Hickory Grove Baptist Church is a Baptist multi-site megachurch based in Charlotte, North Carolina. It is affiliated with the Southern Baptist Convention. It is pastored by Rev. Clint Pressley.

== History ==
Hickory Grove Baptist Church was established in October 1955 with a vision to reach the people in the Hickory Grove community in east Charlotte. First meeting in homes, then in a schoolhouse and later in an unused dairy barn, the first pastor was Rev. Charles W. Wagner. On October 19, 1955, The church voted to buy 14 acres of land at the corner of Hickory Grove and Delta Roads. From 1958 until 1968, the Rev. D. J. Abernathy was pastor. The church inaugurated a new building in 1966. For a combined 16 months in 1969, the church was without a full-time pastor after Abernathy resigned from Hickory Grove in June 1968. Hickory Grove had two interim pastors Dr. George Moore who served for 7 months and the Rev. Clyde Yates for 9 months. On November 1st of that year, Dr. Raymond I. Samuelson became the new pastor.

This vision grew as Hickory Grove started a satellite location in northern Mecklenburg County in 1995. As of August 2009, the church has grown to over 18,000 members and is the second largest Baptist church in North Carolina. The Mallard Creek campus, located in the Concord Mills area, is located at 13200 Mallard Creek Road, Charlotte, NC, 28262.

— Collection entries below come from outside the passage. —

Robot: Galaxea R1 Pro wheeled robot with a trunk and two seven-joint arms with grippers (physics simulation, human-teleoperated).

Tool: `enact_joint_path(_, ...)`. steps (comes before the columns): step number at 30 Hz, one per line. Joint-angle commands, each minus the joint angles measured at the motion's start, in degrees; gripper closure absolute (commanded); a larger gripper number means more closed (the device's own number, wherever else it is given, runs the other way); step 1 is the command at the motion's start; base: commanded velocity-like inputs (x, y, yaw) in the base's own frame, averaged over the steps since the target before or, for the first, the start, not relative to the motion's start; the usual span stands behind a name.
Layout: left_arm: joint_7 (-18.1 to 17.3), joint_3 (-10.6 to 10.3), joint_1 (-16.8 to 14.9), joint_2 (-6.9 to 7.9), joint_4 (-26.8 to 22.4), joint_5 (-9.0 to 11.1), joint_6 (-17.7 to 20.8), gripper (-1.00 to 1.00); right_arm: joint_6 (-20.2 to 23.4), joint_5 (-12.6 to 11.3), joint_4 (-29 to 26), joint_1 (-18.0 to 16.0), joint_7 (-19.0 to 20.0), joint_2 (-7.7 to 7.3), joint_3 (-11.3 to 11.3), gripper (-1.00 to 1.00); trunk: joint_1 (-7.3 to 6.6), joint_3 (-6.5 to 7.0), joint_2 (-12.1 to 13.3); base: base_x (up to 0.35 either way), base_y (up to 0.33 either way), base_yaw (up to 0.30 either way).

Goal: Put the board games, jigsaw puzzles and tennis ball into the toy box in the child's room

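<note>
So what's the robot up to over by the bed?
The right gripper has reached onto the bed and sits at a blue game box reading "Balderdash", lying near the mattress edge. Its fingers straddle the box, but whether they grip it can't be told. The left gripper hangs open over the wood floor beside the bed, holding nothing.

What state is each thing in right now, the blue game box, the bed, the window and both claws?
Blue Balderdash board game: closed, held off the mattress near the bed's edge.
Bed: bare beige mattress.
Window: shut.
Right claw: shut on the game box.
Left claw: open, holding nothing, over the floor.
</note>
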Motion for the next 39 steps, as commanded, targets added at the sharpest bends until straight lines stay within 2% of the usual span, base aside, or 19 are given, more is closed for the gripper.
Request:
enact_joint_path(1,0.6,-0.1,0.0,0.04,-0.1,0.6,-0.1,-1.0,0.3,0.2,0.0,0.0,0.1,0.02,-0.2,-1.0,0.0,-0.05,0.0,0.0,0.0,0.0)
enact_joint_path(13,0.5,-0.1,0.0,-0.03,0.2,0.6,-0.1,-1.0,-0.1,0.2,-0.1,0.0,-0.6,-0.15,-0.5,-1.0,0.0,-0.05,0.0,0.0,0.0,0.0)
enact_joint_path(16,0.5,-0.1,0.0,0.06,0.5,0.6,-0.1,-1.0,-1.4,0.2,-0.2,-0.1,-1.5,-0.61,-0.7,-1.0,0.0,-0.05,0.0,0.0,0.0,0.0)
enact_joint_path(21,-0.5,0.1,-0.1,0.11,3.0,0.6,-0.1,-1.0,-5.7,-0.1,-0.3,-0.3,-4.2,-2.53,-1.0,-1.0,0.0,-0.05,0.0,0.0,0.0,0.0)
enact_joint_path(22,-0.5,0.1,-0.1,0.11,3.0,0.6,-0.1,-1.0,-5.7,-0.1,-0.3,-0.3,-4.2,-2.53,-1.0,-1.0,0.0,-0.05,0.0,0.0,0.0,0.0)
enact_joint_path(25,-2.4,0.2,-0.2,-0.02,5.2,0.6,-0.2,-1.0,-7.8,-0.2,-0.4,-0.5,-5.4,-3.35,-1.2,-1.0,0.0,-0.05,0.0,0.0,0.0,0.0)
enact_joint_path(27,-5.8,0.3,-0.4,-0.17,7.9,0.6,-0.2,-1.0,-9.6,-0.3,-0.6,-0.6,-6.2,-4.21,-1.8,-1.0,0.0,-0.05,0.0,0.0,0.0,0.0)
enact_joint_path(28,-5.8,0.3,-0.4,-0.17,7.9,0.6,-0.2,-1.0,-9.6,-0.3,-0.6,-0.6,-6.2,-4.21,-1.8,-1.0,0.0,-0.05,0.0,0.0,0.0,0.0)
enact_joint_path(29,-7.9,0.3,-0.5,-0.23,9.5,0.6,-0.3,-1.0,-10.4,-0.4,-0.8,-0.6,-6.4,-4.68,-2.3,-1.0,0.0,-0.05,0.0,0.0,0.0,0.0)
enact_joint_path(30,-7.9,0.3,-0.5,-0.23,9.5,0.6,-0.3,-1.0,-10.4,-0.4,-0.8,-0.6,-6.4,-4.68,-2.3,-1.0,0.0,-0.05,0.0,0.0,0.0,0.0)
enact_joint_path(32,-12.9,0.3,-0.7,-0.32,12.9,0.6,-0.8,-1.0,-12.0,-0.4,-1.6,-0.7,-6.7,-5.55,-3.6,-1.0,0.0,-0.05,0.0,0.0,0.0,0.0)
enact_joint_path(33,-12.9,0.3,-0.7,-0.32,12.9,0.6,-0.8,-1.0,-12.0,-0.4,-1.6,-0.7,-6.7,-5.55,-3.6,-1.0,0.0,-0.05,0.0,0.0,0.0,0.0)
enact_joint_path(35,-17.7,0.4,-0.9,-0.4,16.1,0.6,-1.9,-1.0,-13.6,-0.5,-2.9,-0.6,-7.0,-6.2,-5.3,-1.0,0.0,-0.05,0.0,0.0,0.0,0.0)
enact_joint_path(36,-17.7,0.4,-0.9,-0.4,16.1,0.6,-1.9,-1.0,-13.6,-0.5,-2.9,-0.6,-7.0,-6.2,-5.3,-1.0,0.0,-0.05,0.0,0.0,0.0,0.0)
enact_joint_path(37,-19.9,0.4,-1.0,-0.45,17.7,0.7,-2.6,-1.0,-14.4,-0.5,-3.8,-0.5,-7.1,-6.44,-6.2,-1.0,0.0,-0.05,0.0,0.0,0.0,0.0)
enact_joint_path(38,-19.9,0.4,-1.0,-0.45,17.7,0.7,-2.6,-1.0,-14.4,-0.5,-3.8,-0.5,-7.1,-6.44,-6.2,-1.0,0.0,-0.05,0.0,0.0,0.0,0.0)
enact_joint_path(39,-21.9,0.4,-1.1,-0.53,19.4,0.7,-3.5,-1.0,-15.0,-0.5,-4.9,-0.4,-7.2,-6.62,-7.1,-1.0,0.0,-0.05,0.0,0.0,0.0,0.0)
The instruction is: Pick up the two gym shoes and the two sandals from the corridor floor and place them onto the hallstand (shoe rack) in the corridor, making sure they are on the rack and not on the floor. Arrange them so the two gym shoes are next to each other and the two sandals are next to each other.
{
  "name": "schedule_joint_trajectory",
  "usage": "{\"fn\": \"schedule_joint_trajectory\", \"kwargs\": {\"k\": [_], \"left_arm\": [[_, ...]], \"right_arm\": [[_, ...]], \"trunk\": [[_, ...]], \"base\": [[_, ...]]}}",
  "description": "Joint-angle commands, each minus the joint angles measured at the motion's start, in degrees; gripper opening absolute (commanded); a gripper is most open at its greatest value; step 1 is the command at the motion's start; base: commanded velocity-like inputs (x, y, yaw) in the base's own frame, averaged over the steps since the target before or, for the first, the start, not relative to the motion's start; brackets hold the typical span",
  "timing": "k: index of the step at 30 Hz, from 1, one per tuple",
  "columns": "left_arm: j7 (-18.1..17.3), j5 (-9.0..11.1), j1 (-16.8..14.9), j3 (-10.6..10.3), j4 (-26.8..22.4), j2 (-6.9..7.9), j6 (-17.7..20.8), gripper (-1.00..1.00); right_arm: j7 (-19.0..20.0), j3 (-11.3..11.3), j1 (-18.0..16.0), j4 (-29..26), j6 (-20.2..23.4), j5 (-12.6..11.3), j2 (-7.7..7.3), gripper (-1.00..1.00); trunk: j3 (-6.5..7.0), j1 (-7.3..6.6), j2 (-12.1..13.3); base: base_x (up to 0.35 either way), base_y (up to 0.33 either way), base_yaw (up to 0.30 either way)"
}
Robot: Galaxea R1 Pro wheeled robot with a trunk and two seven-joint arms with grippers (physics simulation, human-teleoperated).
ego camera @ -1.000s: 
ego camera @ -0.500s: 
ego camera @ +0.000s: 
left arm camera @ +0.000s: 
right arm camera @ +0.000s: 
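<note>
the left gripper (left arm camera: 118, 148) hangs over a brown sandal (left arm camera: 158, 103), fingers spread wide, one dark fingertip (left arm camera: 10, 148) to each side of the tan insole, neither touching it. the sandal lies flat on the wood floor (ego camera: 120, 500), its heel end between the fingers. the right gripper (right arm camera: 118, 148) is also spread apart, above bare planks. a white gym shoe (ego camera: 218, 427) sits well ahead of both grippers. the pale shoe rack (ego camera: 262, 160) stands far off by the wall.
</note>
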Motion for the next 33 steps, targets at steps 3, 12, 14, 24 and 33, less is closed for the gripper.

On January 30, 2011, The congregation of Hickory Grove Baptist Church affirmed the Rev. Clint Pressley as the new Senior Pastor of Hickory Grove. Rev. Pressley attended the church as a teenager, and was a pastor at Hickory Grove, under Dr. Joe B. Brown, before leaving to serve at Alabama's Dauphin Way Baptist Church. Rev. Pressley returned as Co-Pastor in 2010 and was voted in as Senior Pastor in 2011.